The lines to copy are those in the records below that hold the word "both".

──────── SUPPLIED DATA

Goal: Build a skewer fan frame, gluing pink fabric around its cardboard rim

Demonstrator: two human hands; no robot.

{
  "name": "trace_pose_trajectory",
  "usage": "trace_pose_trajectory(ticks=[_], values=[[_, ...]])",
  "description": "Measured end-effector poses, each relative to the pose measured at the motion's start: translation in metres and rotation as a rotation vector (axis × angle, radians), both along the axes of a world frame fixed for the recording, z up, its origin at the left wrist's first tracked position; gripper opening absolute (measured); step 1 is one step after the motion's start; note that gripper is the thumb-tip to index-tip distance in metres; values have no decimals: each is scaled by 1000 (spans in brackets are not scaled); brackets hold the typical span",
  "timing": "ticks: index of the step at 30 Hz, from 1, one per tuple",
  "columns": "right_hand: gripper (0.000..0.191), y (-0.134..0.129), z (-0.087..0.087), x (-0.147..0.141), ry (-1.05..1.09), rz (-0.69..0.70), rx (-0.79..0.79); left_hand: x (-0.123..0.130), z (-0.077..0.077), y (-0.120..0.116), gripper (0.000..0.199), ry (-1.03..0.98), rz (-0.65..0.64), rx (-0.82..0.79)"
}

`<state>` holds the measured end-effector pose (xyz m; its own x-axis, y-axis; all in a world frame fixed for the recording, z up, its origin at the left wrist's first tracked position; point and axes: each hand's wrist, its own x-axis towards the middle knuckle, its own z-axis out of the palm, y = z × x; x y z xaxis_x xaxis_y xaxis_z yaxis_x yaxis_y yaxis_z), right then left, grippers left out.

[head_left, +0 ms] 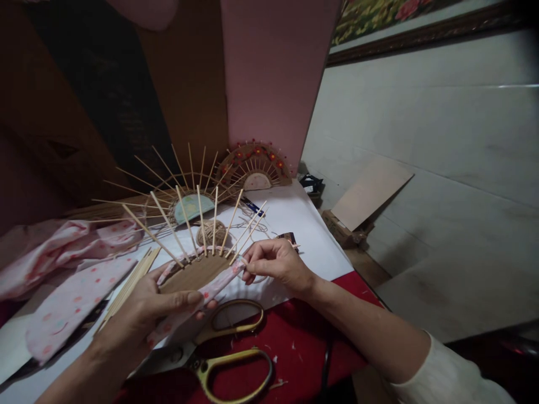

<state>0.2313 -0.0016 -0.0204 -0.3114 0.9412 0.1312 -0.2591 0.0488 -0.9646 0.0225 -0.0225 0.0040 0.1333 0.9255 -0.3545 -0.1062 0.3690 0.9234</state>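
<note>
A brown half-round cardboard piece (196,276) has thin wooden sticks (215,216) fanning up from its curved edge. Pink dotted fabric (223,279) runs along its borders. My left hand (155,303) grips the piece from the left, thumb on top and fingertips underneath. At the right corner, my right hand (280,265) pinches the fabric edge between thumb and fingers. Below the piece, large gold-handled scissors (236,367) lie on the red cloth, their blades partly hidden by my left hand and the fabric.
Behind stand a second stick fan with a light green centre (193,207), a twine ball (211,233) and a fan with red flowers (257,154). Dotted fabric (76,300) and loose sticks (130,280) lie left. A cardboard sheet (370,191) leans right.
</note>
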Motion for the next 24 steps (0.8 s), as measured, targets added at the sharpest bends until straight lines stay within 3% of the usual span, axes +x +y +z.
trace_pose_trajectory(ticks=[13,16,20,24], values=[[8,12,-10,3,113,147,-289,7,2,-2,68,-105,-41,-61],[9,12,-9,5,122,184,-323,6,0,-1,60,-74,-4,-103],[8,14,-10,7,125,242,-339,5,-1,-2,41,-6,-57,-67],[6,16,-11,9,130,268,-354,5,-2,-2,41,5,-46,-82]])
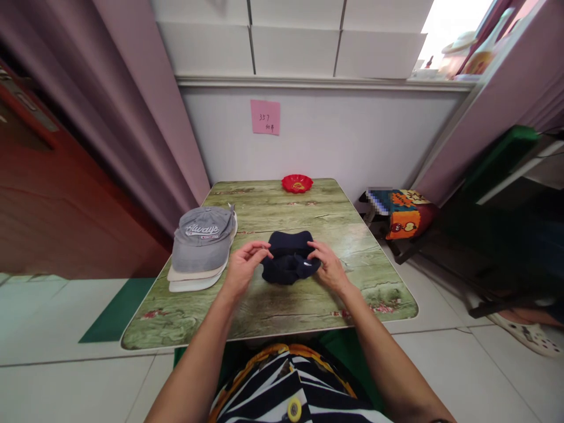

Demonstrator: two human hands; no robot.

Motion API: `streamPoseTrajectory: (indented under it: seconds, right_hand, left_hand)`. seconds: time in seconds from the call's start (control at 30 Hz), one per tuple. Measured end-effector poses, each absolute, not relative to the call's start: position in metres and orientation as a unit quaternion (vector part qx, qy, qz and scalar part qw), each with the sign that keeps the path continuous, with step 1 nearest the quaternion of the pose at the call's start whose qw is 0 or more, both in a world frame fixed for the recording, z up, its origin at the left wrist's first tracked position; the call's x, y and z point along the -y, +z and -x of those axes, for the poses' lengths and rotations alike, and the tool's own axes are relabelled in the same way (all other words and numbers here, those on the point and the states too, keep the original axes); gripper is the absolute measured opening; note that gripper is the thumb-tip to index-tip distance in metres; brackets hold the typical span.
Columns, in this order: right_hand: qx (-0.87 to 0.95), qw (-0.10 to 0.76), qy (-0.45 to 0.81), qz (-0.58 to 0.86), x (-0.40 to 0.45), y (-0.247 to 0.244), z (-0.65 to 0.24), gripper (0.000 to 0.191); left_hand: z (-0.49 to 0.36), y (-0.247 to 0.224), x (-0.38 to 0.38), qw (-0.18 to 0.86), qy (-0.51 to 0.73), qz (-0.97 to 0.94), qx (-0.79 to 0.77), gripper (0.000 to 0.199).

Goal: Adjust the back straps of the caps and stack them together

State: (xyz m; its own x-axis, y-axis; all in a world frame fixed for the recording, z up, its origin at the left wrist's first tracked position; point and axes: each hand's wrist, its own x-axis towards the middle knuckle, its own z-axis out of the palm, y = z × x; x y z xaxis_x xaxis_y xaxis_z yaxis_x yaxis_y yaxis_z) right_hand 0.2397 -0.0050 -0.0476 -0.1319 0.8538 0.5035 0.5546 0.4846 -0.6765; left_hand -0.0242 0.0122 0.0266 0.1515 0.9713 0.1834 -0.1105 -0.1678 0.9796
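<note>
Dark cap [288, 241], one, on desk [273, 314]
Left hand [244, 264] and right hand [330, 269]: fingers grasping its opposite sides; grey cap [198, 249], stacked, left of it; red dish [287, 185] beyond it

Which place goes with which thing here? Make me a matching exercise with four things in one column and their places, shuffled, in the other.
Things
1. Dark cap
2. Gray "Always" cap
3. Red scalloped dish
4. Pink note

Places
A. On the wall
B. Topping the cap stack
C. Between the left hand and right hand
D. Near the table's wall-side edge

Pairs: 1-C, 2-B, 3-D, 4-A
</note>
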Motion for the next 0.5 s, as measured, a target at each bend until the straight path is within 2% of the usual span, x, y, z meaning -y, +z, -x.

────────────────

ANSWER TO THIS PROBLEM:
  "description": "Measured end-effector poses, each relative to the pose measured at the motion's start: translation in metres and rotation as a rotation vector (axis × angle, radians), both along the axes of a world frame fixed for the recording, z up, its origin at the left wrist's first tracked position; gripper opening absolute (measured); step 1 is one step after the motion's start; note that gripper is the thumb-tip to index-tip distance in metres; values have no decimals: each is scaled by 1000 (spans in brackets are not scaled); brackets hold the typical span",
Motion API: `streamPoseTrajectory: (indented under it: seconds, right_hand, left_hand)`. seconds: time in seconds from the call's start (control at 30 Hz), one per tuple. Measured end-effector poses, each absolute, not relative to the call's start: position in metres and orientation as a unit quaternion (vector part qx, qy, qz and scalar part qw), each with the sign that keeps the path continuous, with step 1 nearest the quaternion of the pose at the call's start whose qw is 0 or more, both in a world frame fixed for the recording, z up, its origin at the left wrist's first tracked position; the call's x, y and z point along the -y, +z and -x of those axes, for the poses' lengths and rotations alike, and the tool's own axes are relabelled in the same way (all other words and numbers here, those on the point and the states too, keep the original axes); gripper is the absolute measured opening; note that gripper is the thumb-tip to index-tip distance in metres; brackets hold the typical span.

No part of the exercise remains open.